**WHAT IS NEEDED:**
When you restate the data, keep every word as it is and drop the images.

┌──

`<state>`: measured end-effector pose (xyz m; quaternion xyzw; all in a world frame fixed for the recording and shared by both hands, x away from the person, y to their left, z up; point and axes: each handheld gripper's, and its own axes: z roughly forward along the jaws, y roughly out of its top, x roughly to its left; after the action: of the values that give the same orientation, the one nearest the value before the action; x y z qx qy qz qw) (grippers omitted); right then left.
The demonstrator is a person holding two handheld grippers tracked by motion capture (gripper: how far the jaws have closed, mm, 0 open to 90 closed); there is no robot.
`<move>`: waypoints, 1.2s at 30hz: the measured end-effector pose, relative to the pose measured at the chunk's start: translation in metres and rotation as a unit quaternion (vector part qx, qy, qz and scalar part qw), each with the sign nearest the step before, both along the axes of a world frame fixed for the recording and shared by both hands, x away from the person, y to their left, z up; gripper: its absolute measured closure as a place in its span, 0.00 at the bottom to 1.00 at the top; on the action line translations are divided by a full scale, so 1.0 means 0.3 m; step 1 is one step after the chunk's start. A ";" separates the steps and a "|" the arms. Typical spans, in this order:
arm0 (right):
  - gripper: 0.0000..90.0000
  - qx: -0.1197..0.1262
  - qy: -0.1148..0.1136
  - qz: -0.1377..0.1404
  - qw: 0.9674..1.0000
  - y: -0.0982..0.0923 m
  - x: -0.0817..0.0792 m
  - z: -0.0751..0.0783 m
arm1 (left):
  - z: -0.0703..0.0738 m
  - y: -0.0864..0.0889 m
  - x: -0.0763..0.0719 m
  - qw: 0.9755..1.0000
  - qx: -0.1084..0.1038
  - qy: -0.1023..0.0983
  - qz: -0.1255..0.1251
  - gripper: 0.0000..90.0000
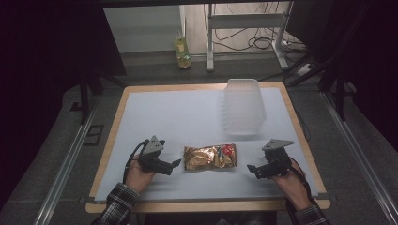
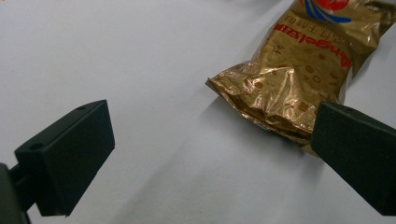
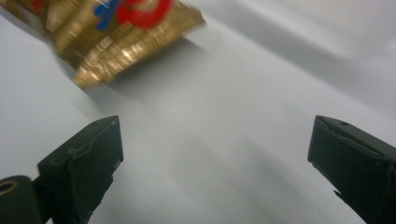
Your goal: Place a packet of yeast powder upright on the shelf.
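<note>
Worktop (image 1: pixel 141 112) with a white sheet carries a gold snack packet (image 1: pixel 210 156) near its front edge, between the left gripper (image 1: pixel 172 164) and the right gripper (image 1: pixel 253 169); a clear plastic tub (image 1: pixel 243 107) stands farther back. In the left gripper view, the fingers (image 2: pixel 70 158) are spread apart, grasping nothing, and the packet (image 2: pixel 299 70) lies just ahead, by the right finger. In the right gripper view, the fingers (image 3: pixel 84 163) are also released, and the blurred packet (image 3: pixel 116 32) lies ahead at upper left.

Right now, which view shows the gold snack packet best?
High view: the whole gold snack packet lies flat between both open grippers. Left gripper view gives a sharp close-up of one crinkled end; right gripper view catches a blurred end.
</note>
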<state>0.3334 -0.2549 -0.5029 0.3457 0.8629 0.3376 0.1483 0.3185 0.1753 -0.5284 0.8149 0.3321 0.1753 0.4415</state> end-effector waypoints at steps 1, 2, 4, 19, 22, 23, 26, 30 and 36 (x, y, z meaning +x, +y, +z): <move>0.03 0.000 0.000 0.000 1.000 0.000 0.000 0.000 | -0.002 0.002 0.001 1.000 -0.003 0.002 0.001 0.00; 0.02 0.007 -0.002 0.008 1.000 -0.001 0.001 0.003 | -0.004 0.004 0.002 1.000 -0.001 0.003 0.002 0.00; 0.00 0.002 -0.009 0.016 1.000 -0.002 0.001 0.001 | -0.004 0.003 0.002 1.000 -0.002 0.006 0.003 0.00; 0.00 -0.010 -0.017 0.027 0.999 0.006 -0.005 -0.017 | 0.008 -0.020 0.000 1.000 0.007 0.003 -0.010 0.00; 0.00 -0.011 -0.017 0.025 0.999 0.002 -0.003 -0.017 | 0.008 -0.023 0.001 1.000 0.006 0.006 -0.013 0.00; 0.00 -0.005 -0.018 0.020 1.000 0.000 -0.002 -0.016 | 0.008 -0.024 0.001 1.000 0.012 0.002 -0.015 0.00; 0.00 0.001 -0.019 0.018 1.000 -0.003 -0.002 -0.012 | 0.004 -0.032 0.000 1.000 0.024 -0.002 -0.017 0.01; 0.00 0.001 -0.024 0.017 1.000 -0.005 -0.001 -0.011 | 0.010 -0.036 -0.002 1.000 0.021 -0.004 -0.022 0.01; 0.00 0.002 -0.033 0.015 0.999 -0.004 -0.003 -0.008 | 0.034 -0.033 -0.013 1.000 0.007 -0.009 -0.028 0.15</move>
<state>0.3325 -0.2562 -0.5054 0.3214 0.8620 0.3529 0.1708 0.3147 0.1654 -0.5182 0.8250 0.3042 0.1727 0.4439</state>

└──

**SOLUTION TO THIS PROBLEM:**
`<state>`: measured end-effector pose (xyz m; quaternion xyzw; all in a world frame fixed for the recording and shared by both hands, x away from the person, y to their left, z up; point and axes: each handheld gripper's, and its own axes: z roughly forward along the jaws, y roughly out of its top, x roughly to its left; after the action: of the values that give the same orientation, the one nearest the value before the action; x y z qx qy qz qw) (grippers omitted); right then left.
The demonstrator is a person holding two handheld grippers tracked by motion capture (gripper: how far the jaws have closed, mm, 0 open to 90 closed); there is no robot.
`<move>`: waypoints, 1.2s at 30hz: the measured end-effector pose, relative to the pose measured at the chunk's start: translation in metres and rotation as a unit quaternion (vector part qx, qy, qz and scalar part qw), each with the sign nearest the step before, both along the axes of a world frame fixed for the recording and shared by both hands, x away from the person, y to their left, z up; gripper: its absolute measured closure as a place in its span, 0.00 at the bottom to 1.00 at the top; on the action line translations are divided by a full scale, so 1.0 means 0.3 m; step 1 is one step after the chunk's start. A ";" separates the steps and a "|" the arms. Typical spans, in this order:
arm0 (right):
  - gripper: 0.0000..90.0000
  - qx: -0.1197..0.1262
  - qy: -0.1148..0.1136
  - qz: -0.1377..0.1404
  - qw: 0.9674..1.0000
  - y: -0.0982..0.0923 m
  - x: -0.0817..0.0792 m
  - z: -0.0751..0.0783 m
arm1 (left):
  - z: -0.0703..0.0738 m
  - y: -0.0864..0.0889 m
  - x: -0.0763..0.0719 m
  - qw: 0.9755..1.0000
  - qx: -0.1084..0.1038
  - qy: -0.1023..0.0983
  - qz: -0.1255..0.1251
  - gripper: 0.0000..90.0000
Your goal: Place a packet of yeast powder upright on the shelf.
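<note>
Worktop (image 1: pixel 141 112) with a white sheet carries a gold snack packet (image 1: pixel 210 156) near its front edge, between the left gripper (image 1: pixel 172 164) and the right gripper (image 1: pixel 253 169); a clear plastic tub (image 1: pixel 243 107) stands farther back. In the left gripper view, the fingers (image 2: pixel 70 158) are spread apart, grasping nothing, and the packet (image 2: pixel 299 70) lies just ahead, by the right finger. In the right gripper view, the fingers (image 3: pixel 84 163) are also released, and the blurred packet (image 3: pixel 116 32) lies ahead at upper left.

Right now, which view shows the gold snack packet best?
High view: the whole gold snack packet lies flat between both open grippers. Left gripper view gives a sharp close-up of one crinkled end; right gripper view catches a blurred end.
</note>
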<state>0.3334 -0.2549 -0.5029 0.3457 0.8629 0.3376 0.1483 0.3185 0.1753 -0.5284 0.8149 0.3321 0.1753 0.4415</state> end-effector waypoints at steps 1, 2, 4, 19, 22, 23, 26, 30 and 36 (x, y, z meaning +x, +y, +z): <move>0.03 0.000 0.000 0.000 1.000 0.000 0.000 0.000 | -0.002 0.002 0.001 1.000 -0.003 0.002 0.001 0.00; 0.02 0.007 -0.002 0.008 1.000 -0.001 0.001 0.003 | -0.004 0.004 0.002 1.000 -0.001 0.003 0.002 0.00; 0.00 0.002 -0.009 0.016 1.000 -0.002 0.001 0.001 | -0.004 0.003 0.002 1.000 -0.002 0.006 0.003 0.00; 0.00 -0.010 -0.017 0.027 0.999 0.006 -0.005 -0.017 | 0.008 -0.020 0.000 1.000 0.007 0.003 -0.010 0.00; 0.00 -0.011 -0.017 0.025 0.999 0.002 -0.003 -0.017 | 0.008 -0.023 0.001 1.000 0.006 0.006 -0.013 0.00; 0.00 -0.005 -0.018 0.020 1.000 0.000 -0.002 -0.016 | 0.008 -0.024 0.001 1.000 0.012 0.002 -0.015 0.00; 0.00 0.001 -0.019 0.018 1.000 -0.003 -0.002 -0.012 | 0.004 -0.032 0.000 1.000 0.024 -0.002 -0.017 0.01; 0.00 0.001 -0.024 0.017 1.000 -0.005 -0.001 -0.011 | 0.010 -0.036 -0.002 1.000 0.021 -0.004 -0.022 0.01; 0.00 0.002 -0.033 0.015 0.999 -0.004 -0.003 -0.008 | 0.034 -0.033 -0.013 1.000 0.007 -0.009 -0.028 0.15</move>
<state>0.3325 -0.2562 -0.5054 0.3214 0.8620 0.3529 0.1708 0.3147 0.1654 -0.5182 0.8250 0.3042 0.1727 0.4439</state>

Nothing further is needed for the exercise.